PROBLEM TO WORK ON ->
Only the pictures are dropped; the lines of the material that follow are returned exactly.
☆ ☆ ☆
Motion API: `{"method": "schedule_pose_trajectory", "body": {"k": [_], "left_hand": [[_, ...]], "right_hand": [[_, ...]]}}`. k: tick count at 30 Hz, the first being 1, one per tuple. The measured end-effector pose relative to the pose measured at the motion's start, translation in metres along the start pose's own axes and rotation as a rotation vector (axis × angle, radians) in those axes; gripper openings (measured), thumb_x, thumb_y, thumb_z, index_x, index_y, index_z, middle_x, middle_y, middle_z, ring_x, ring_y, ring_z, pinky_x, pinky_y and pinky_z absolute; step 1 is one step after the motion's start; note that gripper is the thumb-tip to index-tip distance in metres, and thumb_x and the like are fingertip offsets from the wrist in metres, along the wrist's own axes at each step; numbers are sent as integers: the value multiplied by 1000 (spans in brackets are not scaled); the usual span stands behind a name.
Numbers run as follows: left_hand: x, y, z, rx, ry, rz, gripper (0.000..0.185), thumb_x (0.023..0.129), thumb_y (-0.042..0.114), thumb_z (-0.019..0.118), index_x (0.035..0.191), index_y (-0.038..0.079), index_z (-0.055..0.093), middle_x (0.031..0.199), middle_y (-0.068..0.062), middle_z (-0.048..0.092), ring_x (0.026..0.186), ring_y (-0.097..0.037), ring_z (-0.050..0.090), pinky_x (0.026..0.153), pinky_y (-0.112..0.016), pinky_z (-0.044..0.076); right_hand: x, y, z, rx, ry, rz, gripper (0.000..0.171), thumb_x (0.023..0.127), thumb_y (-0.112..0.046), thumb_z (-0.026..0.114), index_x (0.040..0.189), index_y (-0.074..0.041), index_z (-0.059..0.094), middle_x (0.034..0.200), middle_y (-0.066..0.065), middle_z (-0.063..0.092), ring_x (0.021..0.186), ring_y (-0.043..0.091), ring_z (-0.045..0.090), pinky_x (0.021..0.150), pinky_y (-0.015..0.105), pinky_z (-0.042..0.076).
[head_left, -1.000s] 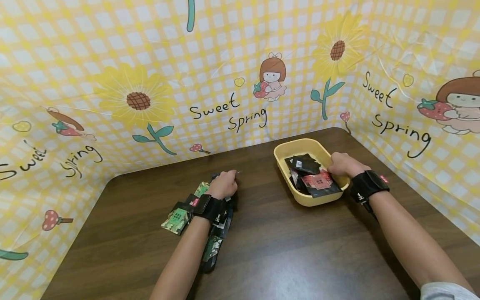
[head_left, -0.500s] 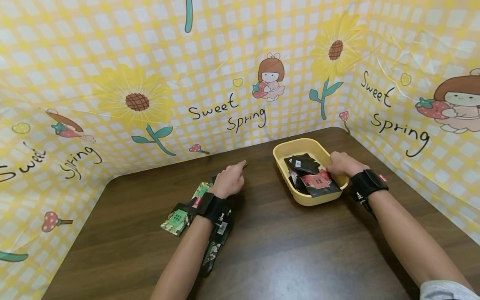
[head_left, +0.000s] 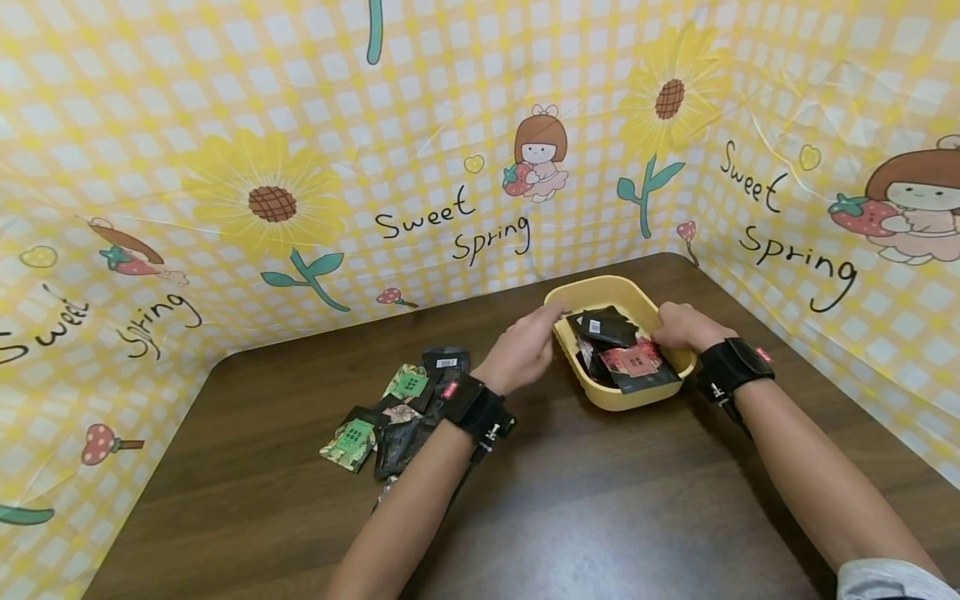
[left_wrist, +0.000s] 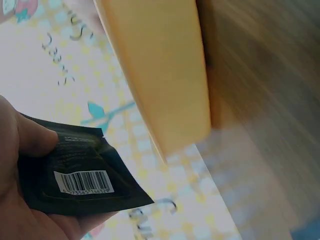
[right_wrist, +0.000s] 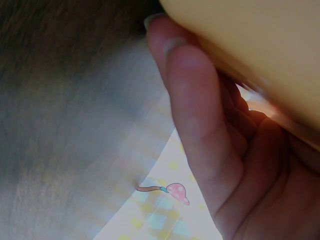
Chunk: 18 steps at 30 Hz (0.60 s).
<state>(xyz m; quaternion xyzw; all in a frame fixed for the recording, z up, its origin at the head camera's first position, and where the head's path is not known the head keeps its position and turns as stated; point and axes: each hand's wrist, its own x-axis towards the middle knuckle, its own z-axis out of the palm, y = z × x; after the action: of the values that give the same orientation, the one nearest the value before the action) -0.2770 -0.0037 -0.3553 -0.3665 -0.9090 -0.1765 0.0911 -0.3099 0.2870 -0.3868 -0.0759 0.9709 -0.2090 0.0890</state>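
Observation:
My left hand (head_left: 527, 343) hovers at the left rim of a yellow tray (head_left: 600, 288). It pinches a black sachet (left_wrist: 85, 181) with a barcode label, thumb (left_wrist: 31, 140) on top, as the left wrist view shows. The tray's yellow wall (left_wrist: 160, 75) is just ahead of that sachet. My right hand (head_left: 678, 327) grips the tray's right rim, fingers (right_wrist: 195, 115) curled under its edge (right_wrist: 260, 45). Several black and red sachets (head_left: 633, 365) lie inside the tray.
A loose pile of black and green sachets (head_left: 401, 400) lies on the dark wooden table (head_left: 600, 500), left of my left forearm. A yellow checked backdrop (head_left: 450, 125) with sunflowers walls in the table's far and side edges.
My left hand has left the pile and travelled right to the tray's left rim, carrying a black sachet. The right hand has kept its hold on the tray.

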Motion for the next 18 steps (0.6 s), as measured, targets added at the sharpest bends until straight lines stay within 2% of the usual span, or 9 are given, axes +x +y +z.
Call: {"method": "schedule_pose_trajectory", "body": {"k": [5,10,13,18], "left_hand": [[18,22,12,136,-11,43,53,95,5,38,148,10,37,151,-12,42,138,-23,44,104,-37,46],[32,37,28,239,11,97,49,96,10,40,145,14,42,147,-11,47,134,-21,49,101,-38,49],[37,43,36,252,21,117,47,98,16,39,145,14,42,144,-10,49,128,-20,54,98,-38,51],[39,49,44,197,-58,66,53,98,36,43,149,20,36,152,-11,39,132,-22,50,104,-45,44]], "right_hand": [[0,0,0,-7,3,10,13,84,-12,51,75,-2,53,70,9,51,61,20,54,53,28,43],[0,-1,0,-11,-8,24,13,84,-12,51,75,-2,52,70,8,50,61,20,54,53,28,43],[0,-2,0,-9,-15,31,13,84,-12,51,76,-2,53,70,7,50,61,20,54,53,28,43],[0,-2,-1,-14,-17,29,12,84,-11,51,75,-2,53,69,8,53,60,20,55,54,29,44]]}}
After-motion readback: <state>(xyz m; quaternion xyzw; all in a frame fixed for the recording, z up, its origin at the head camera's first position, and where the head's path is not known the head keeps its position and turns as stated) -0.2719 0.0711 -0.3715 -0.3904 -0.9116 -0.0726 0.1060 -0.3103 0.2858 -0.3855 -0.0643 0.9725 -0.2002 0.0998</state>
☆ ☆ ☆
OUTPUT OF THE TASK ->
Motion API: `{"method": "schedule_pose_trajectory", "body": {"k": [_], "left_hand": [[_, ...]], "right_hand": [[_, ...]]}}`. k: tick count at 30 Hz, the first being 1, one per tuple. The measured end-effector pose relative to the pose measured at the motion's start, translation in metres along the start pose's own axes and rotation as a rotation vector (axis × angle, radians) in those axes; gripper openings (measured), thumb_x, thumb_y, thumb_z, index_x, index_y, index_z, middle_x, middle_y, middle_z, ring_x, ring_y, ring_z, pinky_x, pinky_y and pinky_z absolute; step 1 is one step after the motion's start; note that gripper is the thumb-tip to index-tip distance in metres, and thumb_x and the like are fingertip offsets from the wrist in metres, along the wrist's own axes at each step; numbers are sent as integers: the value multiplied by 1000 (spans in brackets are not scaled); the usual span stands behind a name.
Numbers run as follows: left_hand: x, y, z, rx, ry, rz, gripper (0.000..0.185), thumb_x (0.023..0.129), thumb_y (-0.042..0.114), thumb_z (-0.019..0.118), index_x (0.035..0.191), index_y (-0.038..0.079), index_z (-0.055..0.093), middle_x (0.031..0.199), middle_y (-0.068..0.062), middle_z (-0.048..0.092), ring_x (0.026..0.186), ring_y (-0.097..0.037), ring_z (-0.050..0.090), pinky_x (0.026..0.153), pinky_y (-0.112..0.016), pinky_z (-0.044..0.076); right_hand: x, y, z, rx, ry, rz, gripper (0.000..0.171), thumb_x (0.023..0.127), thumb_y (-0.112..0.046), thumb_z (-0.026..0.114), index_x (0.040..0.189), index_y (-0.074..0.041), index_z (-0.059..0.094), middle_x (0.034..0.200), middle_y (-0.066..0.065), middle_z (-0.063..0.092), ring_x (0.021..0.186), ring_y (-0.043..0.091), ring_z (-0.045..0.090), pinky_x (0.021..0.150), pinky_y (-0.015..0.105), pinky_z (-0.042..0.076).
[head_left, -1.000s] 
[head_left, -0.500s] 
[head_left, +0.000s] 
[left_wrist, +0.000s] 
[right_wrist, +0.000s] 
Chunk: 18 steps at 30 Hz (0.60 s).
<state>(xyz m; quaternion xyzw; all in a frame fixed for the recording, z up, its origin at the head camera's first position, and where the head's path is not known the head keeps its position and turns as stated; point and axes: each hand's wrist, its own x-axis towards the middle knuckle, its own z-axis out of the palm, y = z × x; after the action: of the values that give the same orientation, the one nearest the value before the action) -0.2770 -0.0037 -0.3553 -0.3665 -0.9090 -0.1765 0.0911 -0.3099 0.2870 -0.3868 -0.0759 0.9709 -0.2090 0.0890</state>
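Observation:
My left hand (head_left: 527, 343) hovers at the left rim of a yellow tray (head_left: 600, 288). It pinches a black sachet (left_wrist: 85, 181) with a barcode label, thumb (left_wrist: 31, 140) on top, as the left wrist view shows. The tray's yellow wall (left_wrist: 160, 75) is just ahead of that sachet. My right hand (head_left: 678, 327) grips the tray's right rim, fingers (right_wrist: 195, 115) curled under its edge (right_wrist: 260, 45). Several black and red sachets (head_left: 633, 365) lie inside the tray.
A loose pile of black and green sachets (head_left: 401, 400) lies on the dark wooden table (head_left: 600, 500), left of my left forearm. A yellow checked backdrop (head_left: 450, 125) with sunflowers walls in the table's far and side edges.
My left hand has left the pile and travelled right to the tray's left rim, carrying a black sachet. The right hand has kept its hold on the tray.
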
Motion for the next 18 steps (0.6 s), as measured, targets added at the sharpest bends until straight lines stay within 2% of the usual span, or 9 are given, axes +x +y +z.
Call: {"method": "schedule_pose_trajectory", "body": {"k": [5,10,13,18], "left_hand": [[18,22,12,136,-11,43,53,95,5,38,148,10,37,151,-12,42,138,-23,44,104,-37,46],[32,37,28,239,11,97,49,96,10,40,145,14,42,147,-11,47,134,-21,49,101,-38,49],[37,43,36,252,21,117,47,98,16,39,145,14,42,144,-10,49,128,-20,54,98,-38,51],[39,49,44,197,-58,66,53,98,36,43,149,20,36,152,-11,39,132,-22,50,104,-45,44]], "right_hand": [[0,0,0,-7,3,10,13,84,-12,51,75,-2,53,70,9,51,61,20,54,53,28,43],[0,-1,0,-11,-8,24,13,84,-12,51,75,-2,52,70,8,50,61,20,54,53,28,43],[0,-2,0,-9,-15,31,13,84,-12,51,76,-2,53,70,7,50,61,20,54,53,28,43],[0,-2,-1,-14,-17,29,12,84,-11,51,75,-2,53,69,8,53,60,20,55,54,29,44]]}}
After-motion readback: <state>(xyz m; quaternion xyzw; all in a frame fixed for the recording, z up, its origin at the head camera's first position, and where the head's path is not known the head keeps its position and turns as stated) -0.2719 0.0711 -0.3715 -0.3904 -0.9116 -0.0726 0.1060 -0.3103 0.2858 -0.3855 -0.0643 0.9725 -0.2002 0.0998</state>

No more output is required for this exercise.